The family was Methodist, but Yamada stopped going to services when he was twelve because
I was not impressed by the social application in daily life of Christian teachings. From that age my interpretation of the Gospel of Christ was uncompromisingly pacifist, and I was determined to carry out the pacifist premises of the Christian gospel as I perceived them.
At nineteen, chafing under his father’s authority, Yamada moved to San Francisco. There he worshipped at the Evangelical Reformed Church in the Nikkei community, where the new minister was a pacifist. At San Francisco State, one of his professors introduced him to a visiting A. J. Muste (who led the assembled in singing “God Bless America”). Yamada was certified a CO [Conscientious Objector] by his draft board and arrived at Cascade Locks two days before Pearl Harbor. He arrived in time to meet Bayard Rustin, who visited on a speaking tour for the Fellowship of Reconciliation. At Cascade Locks, Yamada read about Buddhism (his family’s faith in Japan) in the Encyclopedia Britannica with the Hollywood heartthrob Lew Ayres, famous as Dr. Kildare, who had arrived in March of 1942. A vegetarian and free thinker, Ayres risked his career for his pacifist principles and stayed only six weeks. He would eventually serve as an army medic. He was, Yamada recalled, “a man unaffected by fame.”
When the War Relocation Authority demanded that Yamada be transferred to an internment camp, he protested, and the director at Cascade Locks, Reverend Mark Schrock, refused to comply. Yamada also had the support of the other men in camp. Kermit Sheets, one of the COs, recalled:
Wow, that camp blew apart! Because here was a guy as isolated as you could be. We knew George, he was a conscientious objector, for crying out loud! He wasn’t going to send messages to Japan that would make them shoot us! The whole thing was absolutely ridiculous. Then we had loads of meetings as to how we were going to handle it when they came for George. It got extremely tense, verging on the melodramatic…wondering how many people should lie down in front of the car that was to take him away
Letters from Cascade Locks to camps around the country enlisted support from COs at those as well, including invitations for Yamada to relocate to one in Massachusetts, and a readiness, on the part of men in an Ohio camp, “to follow your lead in non-violent direct action if necessary.” Muste also weighed in. Ultimately the authorities settled for pointlessly relocating Yamada to a Mennonite camp near Colorado Springs, Colorado, where he remained for three years. During that time he spent eight days in the county jail as part of a CORE project to desegregate a local theater, after which he was transferred to the camp for incorrigibles at Germfask, Michigan.

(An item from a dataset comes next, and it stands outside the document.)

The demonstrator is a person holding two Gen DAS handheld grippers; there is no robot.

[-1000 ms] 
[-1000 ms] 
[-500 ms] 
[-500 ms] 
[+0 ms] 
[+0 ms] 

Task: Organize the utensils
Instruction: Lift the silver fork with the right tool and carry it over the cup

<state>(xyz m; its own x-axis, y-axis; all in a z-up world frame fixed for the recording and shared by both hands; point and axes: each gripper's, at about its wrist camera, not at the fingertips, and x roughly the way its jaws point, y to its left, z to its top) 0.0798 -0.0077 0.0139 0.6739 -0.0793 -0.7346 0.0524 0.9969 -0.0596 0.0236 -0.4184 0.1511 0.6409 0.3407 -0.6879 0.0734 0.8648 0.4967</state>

There is a thin line sometimes between anarchism and anarchy. Marooned on Michigan’s rural Upper Peninsula adjacent to the Seney National Wildlife Refuge, the Germfask resisters demonstrated how easily radical protest can slide toward vanity and nihilism. At Germfask, some men simply refused to work while others drove foremen to distraction by doing everything slowly, partially, and wrong. Chopping down even a small tree would be a daylong project. When directed to clean out a truck platform, the men would spend the day sweeping out a portion. “We got to be experts at not working,” recalled Roy Kepler of his time at Germfask. “We became experts at digging a hole that never got dug.” The camp’s director, sensing the futility of trying to make anyone work and no doubt aware that the war was coming to an end, didn’t require anything, and in return the men tolerated their confinement. One sympathetic visitor was taken aback, just three months after the camp opened in 1944, to find
washrooms the filthiest anywhere, dining habits those of hogs, 75% of the men unshaven, unkempt and dirty, liquor being drunk in the dorms on Sunday morning at church time, almost no project work being done.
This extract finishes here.